Appendix B. Math Review

This book assumes that you have learned introductory algebra. You have probably studied geometry and have learned how to interpret charts and tables. These are the basic prerequisites. The book does not rely on any prior knowledge of calculus or differential equations. You will read in Chapter 3 that these mathematical tools provide the foundation for "classical physics" and have been used to help environmental scientists study ecological systems. But Chapter 3 also explains that these classical methods suffer from major limitations. You'll read that system dynamics models use numerical methods to deal with the nonlinearities in real systems. The computer performs the tedious calculations; we are free to think about the best way to design the model to represent our system.

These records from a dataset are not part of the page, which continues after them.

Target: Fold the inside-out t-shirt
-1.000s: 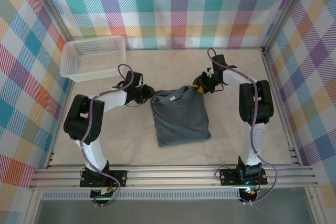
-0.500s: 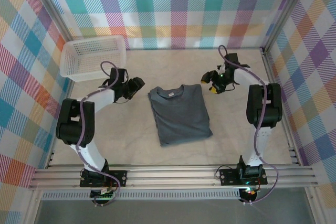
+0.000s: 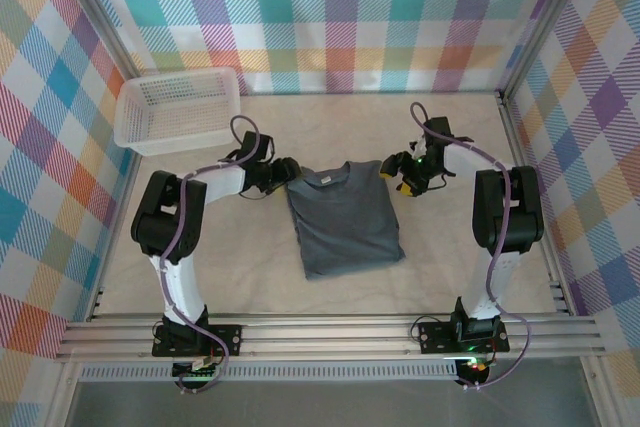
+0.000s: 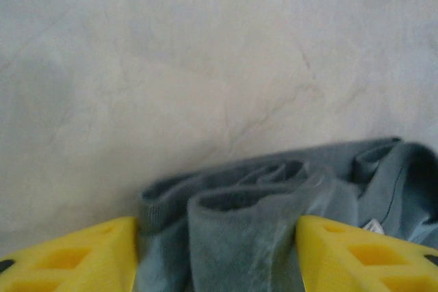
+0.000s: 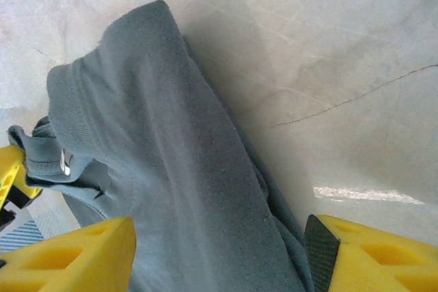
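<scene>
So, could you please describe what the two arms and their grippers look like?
Both the left arm and the right arm have white tubular links, bulky black joints and a looping purplish cable. The left gripper and the right gripper are black, with wedge-shaped yellow fingers showing hollow cut-outs.

The t-shirt (image 3: 345, 219) is soft, matt cloth, a little fuzzy, with ribbed edges. The surface (image 3: 450, 237) is smooth and pale, with thin veins and a weak shine. The yellow fingers (image 4: 68, 254) look like matt plastic. The far-left basket (image 3: 178, 110) is white plastic lattice.
</scene>
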Tool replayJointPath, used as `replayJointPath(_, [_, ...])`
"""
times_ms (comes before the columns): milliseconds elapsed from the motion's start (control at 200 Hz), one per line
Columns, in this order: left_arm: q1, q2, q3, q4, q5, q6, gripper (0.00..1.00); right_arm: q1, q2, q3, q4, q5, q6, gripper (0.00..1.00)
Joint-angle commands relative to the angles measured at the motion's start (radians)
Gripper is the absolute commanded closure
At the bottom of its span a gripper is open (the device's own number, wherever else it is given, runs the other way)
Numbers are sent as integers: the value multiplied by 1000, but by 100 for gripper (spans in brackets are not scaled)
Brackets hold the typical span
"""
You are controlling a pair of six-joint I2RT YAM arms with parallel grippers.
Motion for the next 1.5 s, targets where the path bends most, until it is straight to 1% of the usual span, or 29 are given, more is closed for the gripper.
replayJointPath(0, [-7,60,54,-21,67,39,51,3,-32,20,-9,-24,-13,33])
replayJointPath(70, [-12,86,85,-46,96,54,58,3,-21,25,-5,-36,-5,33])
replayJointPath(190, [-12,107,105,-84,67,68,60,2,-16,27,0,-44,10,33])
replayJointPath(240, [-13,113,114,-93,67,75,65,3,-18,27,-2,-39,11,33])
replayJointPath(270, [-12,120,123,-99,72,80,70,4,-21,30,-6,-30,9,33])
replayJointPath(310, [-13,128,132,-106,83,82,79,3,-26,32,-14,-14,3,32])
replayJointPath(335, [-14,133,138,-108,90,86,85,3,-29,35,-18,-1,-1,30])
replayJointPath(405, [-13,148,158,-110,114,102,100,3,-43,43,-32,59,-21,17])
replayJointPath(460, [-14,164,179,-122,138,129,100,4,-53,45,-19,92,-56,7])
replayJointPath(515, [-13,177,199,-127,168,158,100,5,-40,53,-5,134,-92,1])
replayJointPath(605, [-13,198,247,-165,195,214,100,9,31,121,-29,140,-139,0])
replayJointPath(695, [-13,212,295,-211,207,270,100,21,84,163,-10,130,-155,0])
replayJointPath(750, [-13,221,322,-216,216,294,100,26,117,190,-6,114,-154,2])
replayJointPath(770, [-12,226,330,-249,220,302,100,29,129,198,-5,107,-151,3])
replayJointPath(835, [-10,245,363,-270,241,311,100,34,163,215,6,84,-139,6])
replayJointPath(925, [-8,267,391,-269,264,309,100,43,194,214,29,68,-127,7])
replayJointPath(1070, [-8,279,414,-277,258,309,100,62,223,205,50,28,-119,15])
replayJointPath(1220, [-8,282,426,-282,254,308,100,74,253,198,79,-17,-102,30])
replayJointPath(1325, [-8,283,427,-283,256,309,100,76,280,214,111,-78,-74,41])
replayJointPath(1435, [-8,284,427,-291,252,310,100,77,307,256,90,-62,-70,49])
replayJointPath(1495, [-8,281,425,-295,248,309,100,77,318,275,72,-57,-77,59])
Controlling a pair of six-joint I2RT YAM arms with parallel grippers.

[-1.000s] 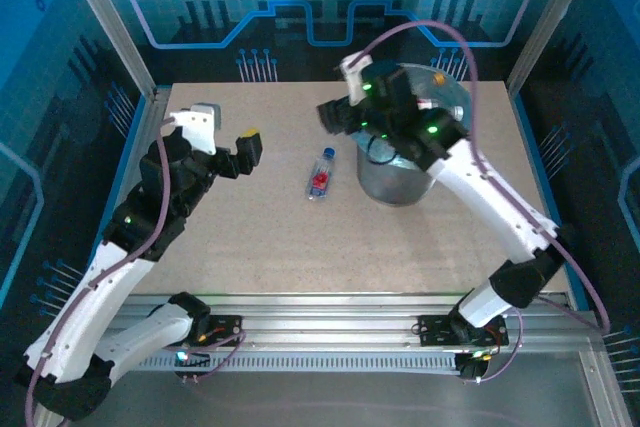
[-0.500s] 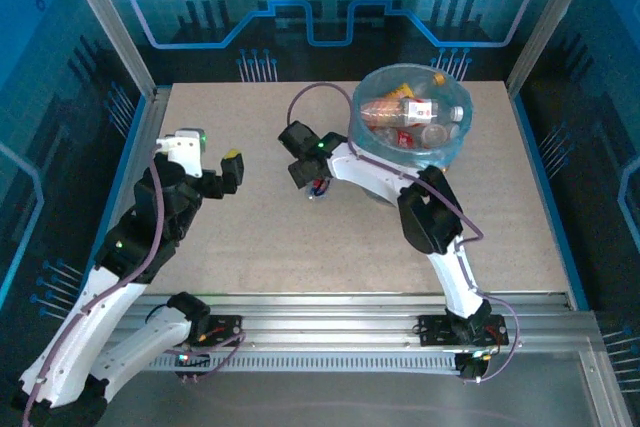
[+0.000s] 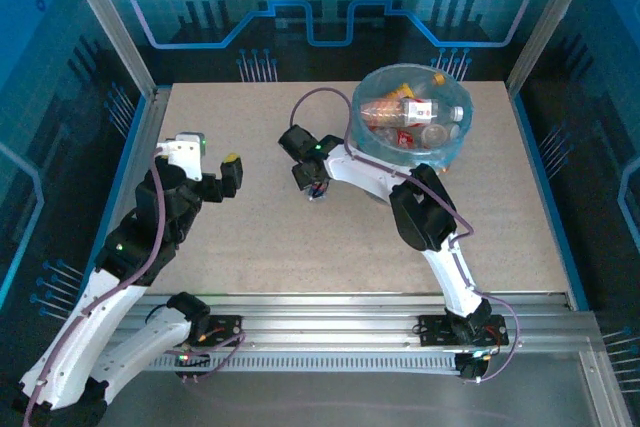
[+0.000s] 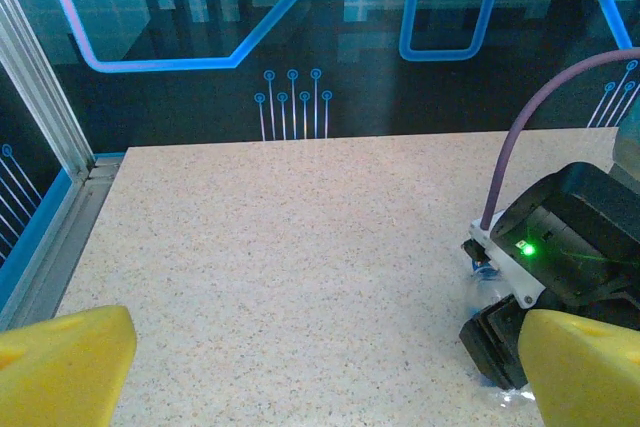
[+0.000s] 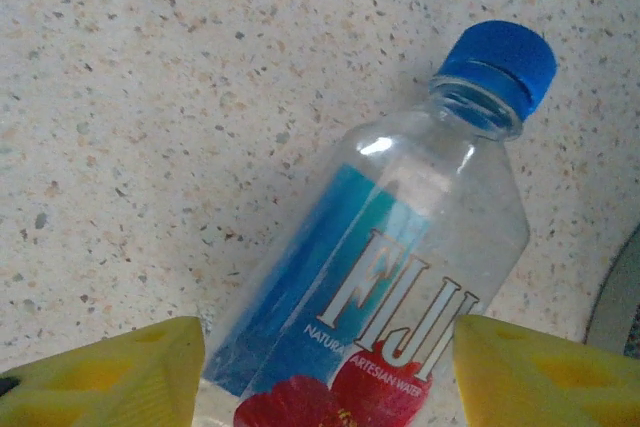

If you've had a course in calculus, you'll find that your knowledge of differentiation and integration will come in handy as you read the book. You'll recognize, for example, that stocks act to integrate the effects of the flows over time. And if you've had a course in differential equations, you'll recognize that a system dynamics model may be viewed as a coupled set of first order differential equations. These insights will be helpful, but they are certainly not essential to build and test useful models. Indeed, many students are learning system dynamics in K-12 classrooms with the same "stock-and-flow software" used in this book (Draper and Swanson 1990; Kreith 1997; Zaraza and Fisher 1997).

You've learned algebra, and you've probably been exposed to the "algebra of units." The previous appendix will help refresh your memory on units. This appendix will help refresh your memory of

  •  exponential growth and
  •  exponential decay

arguably the two most important topics covered in your previous study of mathematics. Naturally growing systems often grow in an exponential manner. And when they are in decline, their pattern of decline is often exponential decay. A review of these fundamental patterns of nature is one of the best ways to prepare for the study of modeling. For example, if we can work through the implications of exponential growth in our head, we will be in a much stronger position to judge the plausibility of model simulations of naturally growing systems.